◆ **Exercise**: Filter the entries for the word "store". Copy each line that has it.

[Opening Supplied material section]

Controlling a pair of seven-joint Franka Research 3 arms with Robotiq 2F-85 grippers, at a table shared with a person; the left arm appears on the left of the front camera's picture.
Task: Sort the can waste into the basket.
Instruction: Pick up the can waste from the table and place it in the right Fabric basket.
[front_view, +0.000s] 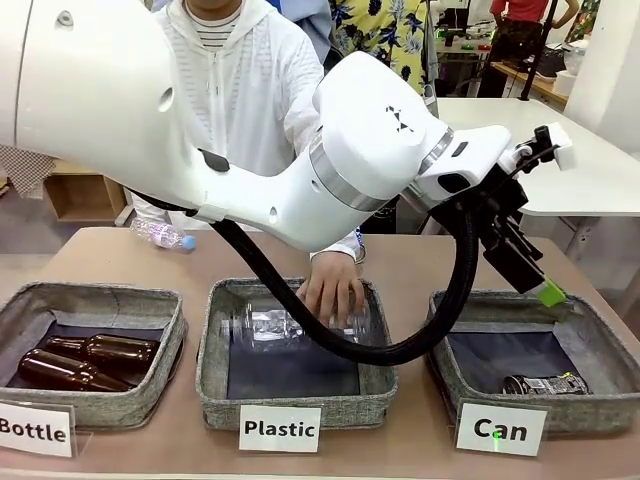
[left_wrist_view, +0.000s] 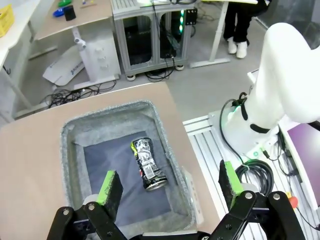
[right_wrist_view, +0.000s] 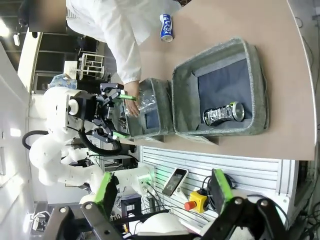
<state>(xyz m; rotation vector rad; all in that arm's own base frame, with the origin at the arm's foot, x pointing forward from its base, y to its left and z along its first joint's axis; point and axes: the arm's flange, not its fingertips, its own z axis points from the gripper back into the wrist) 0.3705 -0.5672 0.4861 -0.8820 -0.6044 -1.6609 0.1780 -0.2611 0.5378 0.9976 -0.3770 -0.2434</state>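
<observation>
Status: half done, by my judgement. The dark can (left_wrist_view: 148, 165) lay on its side in the bottom of the basket (left_wrist_view: 67, 150), at the centre of the left wrist view. My left pincer (left_wrist_view: 170, 182) hung above it, released, jaws wide, grasping nothing. The blue can (right_wrist_view: 166, 27) lay on the surface (right_wrist_view: 280, 75), at the top of the right wrist view, outside the basket, not yet sorted. My right pincer (right_wrist_view: 163, 189) was also released and empty, beyond the surface edge.
</observation>
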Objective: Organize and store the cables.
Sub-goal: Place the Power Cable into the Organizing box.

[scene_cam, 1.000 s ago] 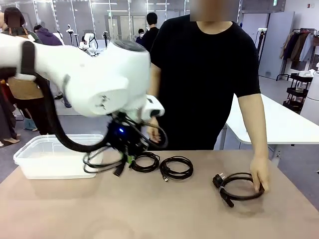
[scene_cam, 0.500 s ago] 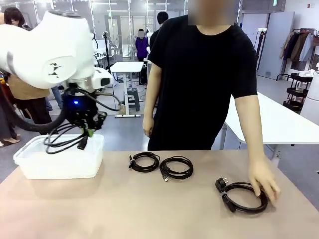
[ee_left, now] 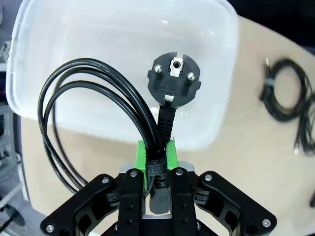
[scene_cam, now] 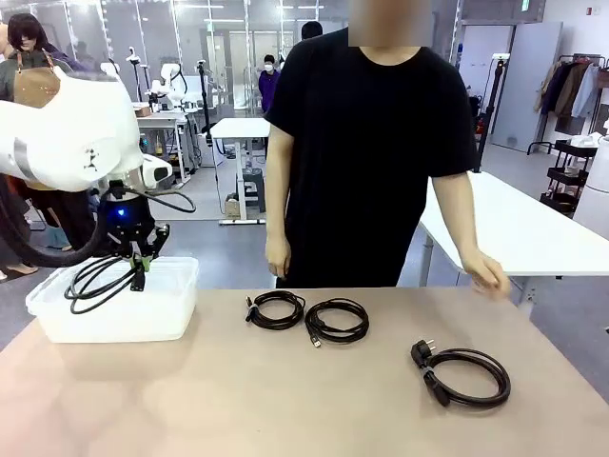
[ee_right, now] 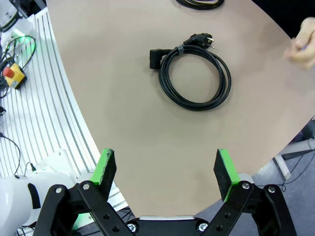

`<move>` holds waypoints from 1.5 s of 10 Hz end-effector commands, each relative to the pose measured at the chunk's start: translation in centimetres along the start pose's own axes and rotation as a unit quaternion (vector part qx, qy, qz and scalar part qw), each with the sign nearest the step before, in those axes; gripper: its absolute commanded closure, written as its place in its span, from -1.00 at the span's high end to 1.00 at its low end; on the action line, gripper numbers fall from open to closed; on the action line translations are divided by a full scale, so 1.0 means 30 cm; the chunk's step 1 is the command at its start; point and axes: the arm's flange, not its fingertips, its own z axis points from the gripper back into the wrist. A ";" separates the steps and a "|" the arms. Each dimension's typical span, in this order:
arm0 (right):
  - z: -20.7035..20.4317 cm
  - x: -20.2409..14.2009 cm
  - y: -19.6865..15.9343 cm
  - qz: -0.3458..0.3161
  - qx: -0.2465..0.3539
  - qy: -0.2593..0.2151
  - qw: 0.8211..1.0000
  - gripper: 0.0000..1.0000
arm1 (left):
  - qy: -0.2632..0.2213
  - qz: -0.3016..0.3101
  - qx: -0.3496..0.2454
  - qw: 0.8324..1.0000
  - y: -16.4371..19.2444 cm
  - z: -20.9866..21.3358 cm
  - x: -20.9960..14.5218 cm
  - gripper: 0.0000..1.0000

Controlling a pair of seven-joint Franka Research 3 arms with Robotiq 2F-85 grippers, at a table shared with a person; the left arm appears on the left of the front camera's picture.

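Brown table (scene_cam: 285, 409), white bin (scene_cam: 114, 322) far left. Left claw (ee_left: 157, 155) clamped on coiled cable (ee_left: 166, 115) at its strap, poised over bin, likely for dropping in. Right claw (ee_right: 166, 167) wide open, empty, above thick cable (ee_right: 164, 76); two thinner coils (scene_cam: 278, 325) mid-table.

Your left tool (scene_cam: 141, 269) has swung its cable (scene_cam: 92, 280) from over the surface (scene_cam: 285, 405) to above the white bin (scene_cam: 114, 322); the person's hand (scene_cam: 487, 274) has let go of the right-hand coil (scene_cam: 430, 367) and pulled back
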 end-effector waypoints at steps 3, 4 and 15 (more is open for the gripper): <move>0.005 0.000 0.002 0.004 0.002 -0.006 1.000 1.00 | -0.011 0.083 0.024 0.996 0.042 -0.082 0.127 -0.64; 0.005 0.000 0.002 0.004 0.002 -0.006 1.000 1.00 | -0.004 0.091 0.020 0.996 0.062 -0.088 0.129 -0.64; 0.005 0.000 0.002 0.004 0.002 -0.006 1.000 1.00 | -0.004 0.114 -0.017 0.993 0.043 -0.275 0.221 -0.64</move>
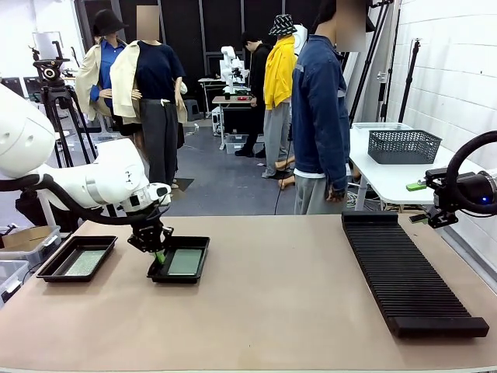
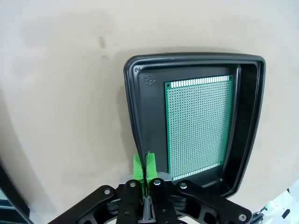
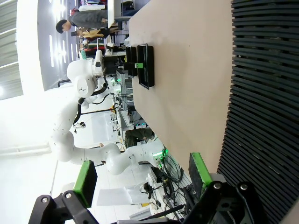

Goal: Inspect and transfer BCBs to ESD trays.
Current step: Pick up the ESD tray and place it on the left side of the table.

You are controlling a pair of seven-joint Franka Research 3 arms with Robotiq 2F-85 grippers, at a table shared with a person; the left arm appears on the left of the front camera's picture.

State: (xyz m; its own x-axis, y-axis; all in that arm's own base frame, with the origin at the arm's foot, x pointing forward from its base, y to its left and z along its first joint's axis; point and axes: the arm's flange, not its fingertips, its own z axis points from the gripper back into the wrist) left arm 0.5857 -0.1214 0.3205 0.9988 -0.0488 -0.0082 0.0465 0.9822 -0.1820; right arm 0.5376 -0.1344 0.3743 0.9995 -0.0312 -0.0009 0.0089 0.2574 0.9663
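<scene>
**Asker:** Describing the left gripper (image 1: 158,252) first, what is it doing?

**Describer:** Its jaws are pressed together at the near rim of a black tray (image 1: 180,259). In the left wrist view the green pads (image 2: 144,164) seem to pinch that tray's rim (image 2: 140,140); I cannot be sure they grip it.

**Asker:** Where are the boards?

**Describer:** One green circuit board (image 2: 199,127) lies flat on this tray's floor, just beside the fingertips, its long side running away from the gripper. A second board (image 1: 84,261) lies in the other tray (image 1: 78,258), further to the robot's left.

**Asker:** And the right gripper (image 3: 142,175)?

**Describer:** It hangs with its jaws wide apart and nothing between them, beside the long ribbed rack (image 1: 408,272), well apart from both trays. The left arm is much nearer, so any next move on the trays looks like its job.
</scene>
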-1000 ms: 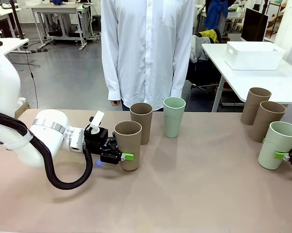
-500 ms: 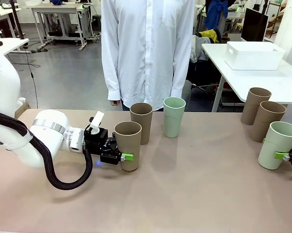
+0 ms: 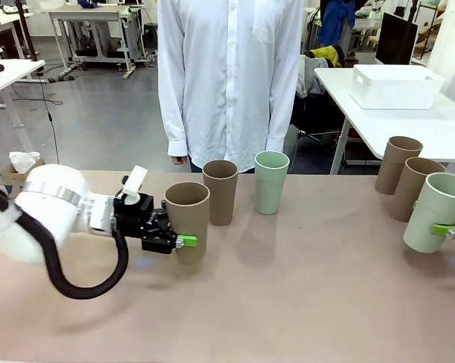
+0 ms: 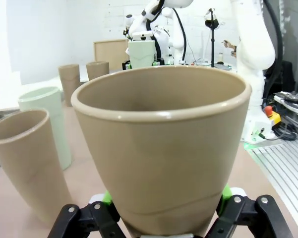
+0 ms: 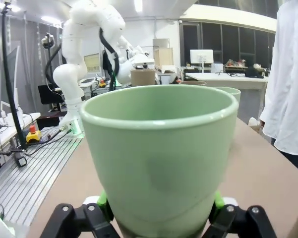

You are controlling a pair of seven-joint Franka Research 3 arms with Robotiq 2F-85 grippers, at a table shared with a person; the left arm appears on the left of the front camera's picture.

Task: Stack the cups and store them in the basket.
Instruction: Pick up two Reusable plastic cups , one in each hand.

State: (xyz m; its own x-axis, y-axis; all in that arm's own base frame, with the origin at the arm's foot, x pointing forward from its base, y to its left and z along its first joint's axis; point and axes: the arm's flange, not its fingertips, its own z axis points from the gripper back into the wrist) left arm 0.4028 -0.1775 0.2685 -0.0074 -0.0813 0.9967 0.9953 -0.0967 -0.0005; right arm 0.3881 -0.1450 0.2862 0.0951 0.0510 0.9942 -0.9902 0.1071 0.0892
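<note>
Brown cup (image 3: pixel 187 223): lower left of centre, upright, clamped near its base by the left gripper (image 3: pixel 183 240), jaws closed on it. Mint cup (image 3: pixel 437 212): right edge, slightly tilted, gripped the same way by the right gripper (image 3: pixel 444 229). Second brown cup (image 3: pixel 220 190) and second mint cup (image 3: pixel 272 181): mid-table, near each other. Brown pair (image 3: pixel 407 175): upper right. Basket (image 3: pixel 396 94): upper right, on a separate white table (image 3: pixel 439 128). Person (image 3: pixel 229 76): top centre.
</note>
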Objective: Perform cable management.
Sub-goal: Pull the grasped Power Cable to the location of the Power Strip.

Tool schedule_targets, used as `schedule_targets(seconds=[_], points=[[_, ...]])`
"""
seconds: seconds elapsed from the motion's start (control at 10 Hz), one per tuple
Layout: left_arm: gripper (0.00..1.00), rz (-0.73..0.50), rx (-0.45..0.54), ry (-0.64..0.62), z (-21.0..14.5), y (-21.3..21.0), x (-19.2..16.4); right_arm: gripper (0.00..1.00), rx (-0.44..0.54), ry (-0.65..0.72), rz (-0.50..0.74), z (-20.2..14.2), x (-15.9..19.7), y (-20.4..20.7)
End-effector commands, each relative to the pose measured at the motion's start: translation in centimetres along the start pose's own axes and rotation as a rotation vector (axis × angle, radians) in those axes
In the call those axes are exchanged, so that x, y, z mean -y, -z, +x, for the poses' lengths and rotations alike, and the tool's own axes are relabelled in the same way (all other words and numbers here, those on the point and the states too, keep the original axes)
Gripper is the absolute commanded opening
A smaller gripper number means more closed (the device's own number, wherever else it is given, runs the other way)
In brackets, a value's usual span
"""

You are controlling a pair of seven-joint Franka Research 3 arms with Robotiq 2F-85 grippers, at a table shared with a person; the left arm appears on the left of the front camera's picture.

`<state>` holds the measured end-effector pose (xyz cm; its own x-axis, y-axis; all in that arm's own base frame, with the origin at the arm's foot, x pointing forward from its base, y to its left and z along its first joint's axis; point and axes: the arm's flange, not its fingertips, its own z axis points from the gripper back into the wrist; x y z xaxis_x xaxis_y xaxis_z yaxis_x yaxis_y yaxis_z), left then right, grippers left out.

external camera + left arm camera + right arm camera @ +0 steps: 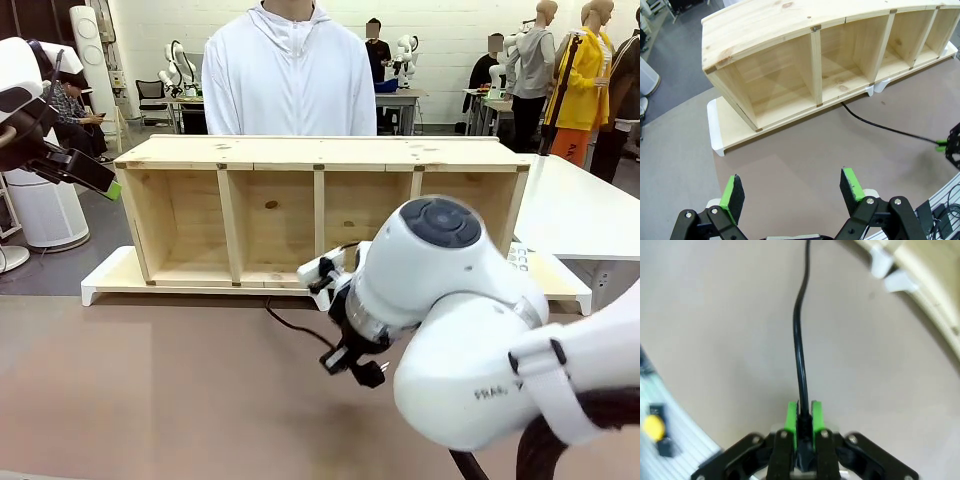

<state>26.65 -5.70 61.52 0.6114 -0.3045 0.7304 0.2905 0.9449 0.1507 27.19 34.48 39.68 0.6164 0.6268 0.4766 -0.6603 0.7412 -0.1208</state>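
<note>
The cable [295, 328] is a thin black cord that runs from under the wooden shelf's base across the brown table. My right gripper [350, 352] is shut on it near its plug end, and the chunky black plug [371, 374] sticks out below the fingers. In the right wrist view the green pads [791, 416] pinch the cable [800, 350], which leads straight away from my right gripper [802, 421]. My left gripper [792, 192] hangs open and empty above the table, well short of the cable [880, 125]. In the front view the left gripper [108, 184] is raised at far left.
A long wooden shelf [320, 152] with several open compartments lies on its side on a white-edged board [105, 280]. A person in a white hoodie [290, 85] stands behind it. A white power strip [322, 272] lies by the shelf, partly behind my right arm. Bare brown table [150, 400] lies at front left.
</note>
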Motion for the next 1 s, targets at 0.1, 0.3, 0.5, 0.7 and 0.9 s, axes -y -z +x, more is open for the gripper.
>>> schedule_targets(seconds=[0.1,0.3,0.5,0.7,0.9], points=[[1.00,0.000,0.000,-0.004,0.0,0.0,0.0,0.15,0.103,0.251,-0.062,-9.1,8.7,-8.2],[1.00,0.000,0.000,-0.004,0.0,0.0,0.0,0.15,0.128,0.362,-0.057,-12.2,12.9,-10.7],[1.00,0.000,0.000,-0.004,0.0,0.0,0.0,0.15,0.138,0.429,-0.061,-14.4,15.8,-12.0],[1.00,0.000,0.000,-0.004,0.0,0.0,0.0,0.15,0.157,0.503,-0.074,-16.0,19.2,-13.3],[1.00,0.000,0.000,-0.004,0.0,0.0,0.0,0.15,0.157,0.565,-0.099,-17.6,22.3,-14.6]])
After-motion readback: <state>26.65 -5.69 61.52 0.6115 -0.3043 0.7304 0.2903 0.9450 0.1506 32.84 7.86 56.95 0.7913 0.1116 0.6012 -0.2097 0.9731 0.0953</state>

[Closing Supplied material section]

◆ **Answer space**:
Objective: Organize and store the cables.
Task: Stack the cups and store them in the basket.

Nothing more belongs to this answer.